Exercise aim: Repeat the data in full. Every line must match.

Excerpted data:
== Segment start ==

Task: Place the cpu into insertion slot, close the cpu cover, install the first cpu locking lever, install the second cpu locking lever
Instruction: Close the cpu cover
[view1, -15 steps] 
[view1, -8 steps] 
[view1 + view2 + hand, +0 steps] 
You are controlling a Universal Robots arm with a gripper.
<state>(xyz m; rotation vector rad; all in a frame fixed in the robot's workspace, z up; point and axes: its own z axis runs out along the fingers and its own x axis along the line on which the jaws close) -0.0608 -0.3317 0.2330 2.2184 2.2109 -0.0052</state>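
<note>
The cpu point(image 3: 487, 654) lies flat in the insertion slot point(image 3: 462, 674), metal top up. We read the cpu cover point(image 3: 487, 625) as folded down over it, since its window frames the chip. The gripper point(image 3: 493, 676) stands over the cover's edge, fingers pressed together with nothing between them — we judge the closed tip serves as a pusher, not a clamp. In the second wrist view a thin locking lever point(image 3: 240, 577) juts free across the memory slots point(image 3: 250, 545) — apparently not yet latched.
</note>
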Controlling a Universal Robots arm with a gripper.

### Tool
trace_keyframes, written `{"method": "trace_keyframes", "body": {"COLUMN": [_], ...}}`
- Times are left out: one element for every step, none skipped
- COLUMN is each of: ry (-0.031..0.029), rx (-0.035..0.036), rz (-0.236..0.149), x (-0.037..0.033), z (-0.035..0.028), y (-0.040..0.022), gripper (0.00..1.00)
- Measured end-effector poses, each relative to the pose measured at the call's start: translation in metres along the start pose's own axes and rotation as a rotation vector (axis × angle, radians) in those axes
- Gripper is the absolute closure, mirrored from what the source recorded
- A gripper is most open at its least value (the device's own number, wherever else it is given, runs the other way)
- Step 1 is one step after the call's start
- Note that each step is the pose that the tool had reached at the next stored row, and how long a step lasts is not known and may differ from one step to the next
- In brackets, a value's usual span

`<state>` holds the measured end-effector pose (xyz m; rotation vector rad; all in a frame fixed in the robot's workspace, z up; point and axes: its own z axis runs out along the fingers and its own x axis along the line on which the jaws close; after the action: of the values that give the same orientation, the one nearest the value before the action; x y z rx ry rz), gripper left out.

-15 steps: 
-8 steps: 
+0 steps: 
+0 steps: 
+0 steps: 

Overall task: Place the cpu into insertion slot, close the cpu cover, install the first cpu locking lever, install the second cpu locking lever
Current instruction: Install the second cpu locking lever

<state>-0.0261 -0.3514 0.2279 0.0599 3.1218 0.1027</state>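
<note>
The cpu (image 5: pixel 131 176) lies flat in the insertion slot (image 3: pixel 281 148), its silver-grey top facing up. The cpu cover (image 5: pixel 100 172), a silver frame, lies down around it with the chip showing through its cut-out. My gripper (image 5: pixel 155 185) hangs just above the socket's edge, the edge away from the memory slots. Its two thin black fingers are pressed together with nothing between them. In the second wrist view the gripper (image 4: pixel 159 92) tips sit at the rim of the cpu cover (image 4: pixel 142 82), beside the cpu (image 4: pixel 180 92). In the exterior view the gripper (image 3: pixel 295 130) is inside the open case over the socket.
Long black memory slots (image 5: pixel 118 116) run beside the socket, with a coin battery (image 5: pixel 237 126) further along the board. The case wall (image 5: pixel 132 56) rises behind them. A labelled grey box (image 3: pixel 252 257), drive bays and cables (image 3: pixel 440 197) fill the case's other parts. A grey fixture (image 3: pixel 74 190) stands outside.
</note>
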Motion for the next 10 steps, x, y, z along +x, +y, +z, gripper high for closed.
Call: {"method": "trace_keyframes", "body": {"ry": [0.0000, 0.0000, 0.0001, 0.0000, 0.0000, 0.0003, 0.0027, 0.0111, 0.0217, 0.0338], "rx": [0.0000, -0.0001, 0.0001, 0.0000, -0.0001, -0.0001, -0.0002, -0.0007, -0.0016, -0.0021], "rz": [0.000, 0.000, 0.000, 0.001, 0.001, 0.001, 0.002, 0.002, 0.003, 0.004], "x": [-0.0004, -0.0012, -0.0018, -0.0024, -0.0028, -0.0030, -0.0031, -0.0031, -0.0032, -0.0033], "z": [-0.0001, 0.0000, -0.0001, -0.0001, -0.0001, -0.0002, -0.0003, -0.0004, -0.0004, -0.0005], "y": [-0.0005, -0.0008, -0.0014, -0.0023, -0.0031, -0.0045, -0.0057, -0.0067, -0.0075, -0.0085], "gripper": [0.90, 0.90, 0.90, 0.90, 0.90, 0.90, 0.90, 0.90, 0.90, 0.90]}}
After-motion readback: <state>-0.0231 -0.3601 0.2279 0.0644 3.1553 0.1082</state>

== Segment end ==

Reply to the exercise:
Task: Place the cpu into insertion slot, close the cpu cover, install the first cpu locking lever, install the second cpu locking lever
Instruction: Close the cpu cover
[view1, -15 steps] 
[view1, -8 steps] 
[view1 + view2 + hand, +0 steps] 
You are controlling a Universal Robots arm with a gripper.
<state>(xyz m; rotation vector rad; all in a frame fixed in the robot's workspace, z up; point and axes: its own z axis runs out along the fingers and its own x axis along the line on which the jaws close) -0.0608 -0.3317 0.2330 2.2184 2.2109 -0.0052</state>
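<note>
The cpu point(image 3: 487, 654) lies flat in the insertion slot point(image 3: 462, 674), metal top up. We read the cpu cover point(image 3: 487, 625) as folded down over it, since its window frames the chip. The gripper point(image 3: 493, 676) stands over the cover's edge, fingers pressed together with nothing between them — we judge the closed tip serves as a pusher, not a clamp. In the second wrist view a thin locking lever point(image 3: 240, 577) juts free across the memory slots point(image 3: 250, 545) — apparently not yet latched.
</note>
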Controlling a Universal Robots arm with a gripper.

### Tool
trace_keyframes, written `{"method": "trace_keyframes", "body": {"COLUMN": [_], ...}}`
- Times are left out: one element for every step, none skipped
- COLUMN is each of: ry (-0.031..0.029), rx (-0.035..0.036), rz (-0.236..0.149), x (-0.037..0.033), z (-0.035..0.028), y (-0.040..0.022), gripper (0.00..1.00)
- Measured end-effector poses, each relative to the pose measured at the call's start: translation in metres along the start pose's own axes and rotation as a rotation vector (axis × angle, radians) in those axes
- Gripper is the absolute closure, mirrored from what the source recorded
- A gripper is most open at its least value (the device's own number, wherever else it is given, runs the other way)
- Step 1 is one step after the call's start
- Note that each step is the pose that the tool had reached at the next stored row, and how long a step lasts is not known and may differ from one step to the next
- In brackets, a value's usual span

`<state>` holds the measured end-effector pose (xyz m; rotation vector rad; all in a frame fixed in the robot's workspace, z up; point and axes: its own z axis runs out along the fingers and its own x axis along the line on which the jaws close; after the action: of the values that give the same orientation, the one nearest the value before the action; x y z rx ry rz), gripper left out.

-15 steps: 
-8 steps: 
+0 steps: 
+0 steps: 
+0 steps: 

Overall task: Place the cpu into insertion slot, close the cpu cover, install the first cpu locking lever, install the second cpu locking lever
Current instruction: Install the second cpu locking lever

<state>-0.0261 -0.3514 0.2279 0.0599 3.1218 0.1027</state>
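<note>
The cpu (image 5: pixel 131 176) lies flat in the insertion slot (image 3: pixel 281 148), its silver-grey top facing up. The cpu cover (image 5: pixel 100 172), a silver frame, lies down around it with the chip showing through its cut-out. My gripper (image 5: pixel 155 185) hangs just above the socket's edge, the edge away from the memory slots. Its two thin black fingers are pressed together with nothing between them. In the second wrist view the gripper (image 4: pixel 159 92) tips sit at the rim of the cpu cover (image 4: pixel 142 82), beside the cpu (image 4: pixel 180 92). In the exterior view the gripper (image 3: pixel 295 130) is inside the open case over the socket.
Long black memory slots (image 5: pixel 118 116) run beside the socket, with a coin battery (image 5: pixel 237 126) further along the board. The case wall (image 5: pixel 132 56) rises behind them. A labelled grey box (image 3: pixel 252 257), drive bays and cables (image 3: pixel 440 197) fill the case's other parts. A grey fixture (image 3: pixel 74 190) stands outside.
</note>
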Motion for the next 10 steps, x, y, z along +x, +y, +z, gripper high for closed.
Call: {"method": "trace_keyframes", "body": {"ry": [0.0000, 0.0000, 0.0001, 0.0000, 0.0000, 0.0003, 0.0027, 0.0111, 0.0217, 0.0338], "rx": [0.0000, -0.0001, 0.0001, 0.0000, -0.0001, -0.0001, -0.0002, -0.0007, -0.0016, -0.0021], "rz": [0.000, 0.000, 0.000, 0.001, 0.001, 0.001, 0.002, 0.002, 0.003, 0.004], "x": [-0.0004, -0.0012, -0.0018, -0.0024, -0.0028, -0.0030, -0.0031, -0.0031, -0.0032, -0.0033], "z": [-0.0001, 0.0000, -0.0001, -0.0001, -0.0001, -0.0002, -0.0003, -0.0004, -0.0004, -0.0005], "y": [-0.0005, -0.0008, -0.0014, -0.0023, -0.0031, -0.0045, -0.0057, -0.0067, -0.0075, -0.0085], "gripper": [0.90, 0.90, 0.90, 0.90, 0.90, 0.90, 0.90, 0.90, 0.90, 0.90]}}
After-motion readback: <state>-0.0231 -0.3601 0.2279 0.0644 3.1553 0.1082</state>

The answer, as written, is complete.